> [TASK GOAL]: Below is some data; print it all back exactly.

----------

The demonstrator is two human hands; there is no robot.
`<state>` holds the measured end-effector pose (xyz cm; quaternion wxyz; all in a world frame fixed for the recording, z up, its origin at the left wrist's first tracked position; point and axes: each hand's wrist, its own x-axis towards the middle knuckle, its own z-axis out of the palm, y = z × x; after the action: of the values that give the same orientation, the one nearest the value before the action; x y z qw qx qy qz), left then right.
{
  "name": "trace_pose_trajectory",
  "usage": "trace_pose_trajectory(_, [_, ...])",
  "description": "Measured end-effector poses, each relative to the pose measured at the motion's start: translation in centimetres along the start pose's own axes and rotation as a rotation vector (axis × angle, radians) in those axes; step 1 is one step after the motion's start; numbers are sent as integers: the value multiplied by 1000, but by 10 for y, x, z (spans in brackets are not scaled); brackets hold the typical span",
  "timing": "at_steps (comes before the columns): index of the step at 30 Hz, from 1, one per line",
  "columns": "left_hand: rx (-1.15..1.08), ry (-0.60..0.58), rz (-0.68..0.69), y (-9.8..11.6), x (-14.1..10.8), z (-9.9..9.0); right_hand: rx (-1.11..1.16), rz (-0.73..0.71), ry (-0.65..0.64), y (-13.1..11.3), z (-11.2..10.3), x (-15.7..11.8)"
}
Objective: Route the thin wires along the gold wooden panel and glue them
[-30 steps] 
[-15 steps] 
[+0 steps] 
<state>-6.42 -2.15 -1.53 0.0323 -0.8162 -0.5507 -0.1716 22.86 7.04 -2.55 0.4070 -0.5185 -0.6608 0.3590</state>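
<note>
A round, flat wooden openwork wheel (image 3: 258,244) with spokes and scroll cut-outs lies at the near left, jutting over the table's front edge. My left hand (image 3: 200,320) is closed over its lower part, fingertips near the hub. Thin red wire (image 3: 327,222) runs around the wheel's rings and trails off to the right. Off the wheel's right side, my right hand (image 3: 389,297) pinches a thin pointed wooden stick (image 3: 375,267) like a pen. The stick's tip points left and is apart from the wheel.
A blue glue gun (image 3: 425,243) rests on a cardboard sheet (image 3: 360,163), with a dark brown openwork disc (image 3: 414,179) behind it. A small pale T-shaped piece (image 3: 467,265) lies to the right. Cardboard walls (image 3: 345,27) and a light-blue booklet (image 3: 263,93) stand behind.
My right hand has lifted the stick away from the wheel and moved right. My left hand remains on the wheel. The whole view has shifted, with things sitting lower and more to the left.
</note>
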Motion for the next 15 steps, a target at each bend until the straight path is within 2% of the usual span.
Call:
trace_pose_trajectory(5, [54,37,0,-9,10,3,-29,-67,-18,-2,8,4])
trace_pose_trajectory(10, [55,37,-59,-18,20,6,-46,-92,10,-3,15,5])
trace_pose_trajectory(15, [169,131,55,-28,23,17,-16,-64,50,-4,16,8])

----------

> [THE COMPLETED TASK]:
The demonstrator is two human hands; there is no robot.
`<state>` holds the measured end-effector pose (xyz cm; quaternion wxyz; all in a world frame fixed for the recording, z up, its origin at the left wrist's first tracked position; point and axes: each hand's wrist, its own x-axis towards the middle knuckle, its own z-axis out of the palm, y = z × x; after the action: of the values that give the same orientation, the one nearest the value before the action; x y z qw qx qy qz), left then right.
{
  "name": "trace_pose_trajectory",
  "usage": "trace_pose_trajectory(_, [_, ...])",
  "description": "Measured end-effector poses, each relative to the pose measured at the motion's start: translation in centimetres along the start pose's own axes and rotation as a rotation vector (axis × angle, radians) in those axes; step 1 is one step after the motion's start; numbers are sent as integers: the value multiplied by 1000, but by 10 for y, x, z (spans in brackets are not scaled); brackets hold the typical span",
  "timing": "at_steps (comes before the columns): index of the step at 30 Hz, from 1, one per line",
  "columns": "left_hand: rx (-1.15..1.08), ry (-0.60..0.58), rz (-0.68..0.69), y (-9.8..11.6), x (-14.1..10.8), z (-9.9..9.0); right_hand: rx (-1.11..1.16), rz (-0.73..0.71), ry (-0.65..0.64), y (-13.1..11.3), z (-11.2..10.3), x (-15.7..11.8)"
}
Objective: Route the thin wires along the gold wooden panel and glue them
[-30 steps] 
[-15 steps] 
[+0 steps] 
<state>-6.42 -2.15 -1.53 0.0323 -0.8162 -0.5507 -0.1716 22.86 7.04 -2.55 0.4070 -0.5185 -0.6608 0.3590</state>
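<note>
A round, flat wooden openwork wheel (image 3: 258,244) with spokes and scroll cut-outs lies at the near left, jutting over the table's front edge. My left hand (image 3: 200,320) is closed over its lower part, fingertips near the hub. Thin red wire (image 3: 327,222) runs around the wheel's rings and trails off to the right. Off the wheel's right side, my right hand (image 3: 389,297) pinches a thin pointed wooden stick (image 3: 375,267) like a pen. The stick's tip points left and is apart from the wheel.
A blue glue gun (image 3: 425,243) rests on a cardboard sheet (image 3: 360,163), with a dark brown openwork disc (image 3: 414,179) behind it. A small pale T-shaped piece (image 3: 467,265) lies to the right. Cardboard walls (image 3: 345,27) and a light-blue booklet (image 3: 263,93) stand behind.
My right hand has lifted the stick away from the wheel and moved right. My left hand remains on the wheel. The whole view has shifted, with things sitting lower and more to the left.
</note>
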Motion for the next 15 steps, a target at each bend until the straight path is within 2% of the usual span.
Call:
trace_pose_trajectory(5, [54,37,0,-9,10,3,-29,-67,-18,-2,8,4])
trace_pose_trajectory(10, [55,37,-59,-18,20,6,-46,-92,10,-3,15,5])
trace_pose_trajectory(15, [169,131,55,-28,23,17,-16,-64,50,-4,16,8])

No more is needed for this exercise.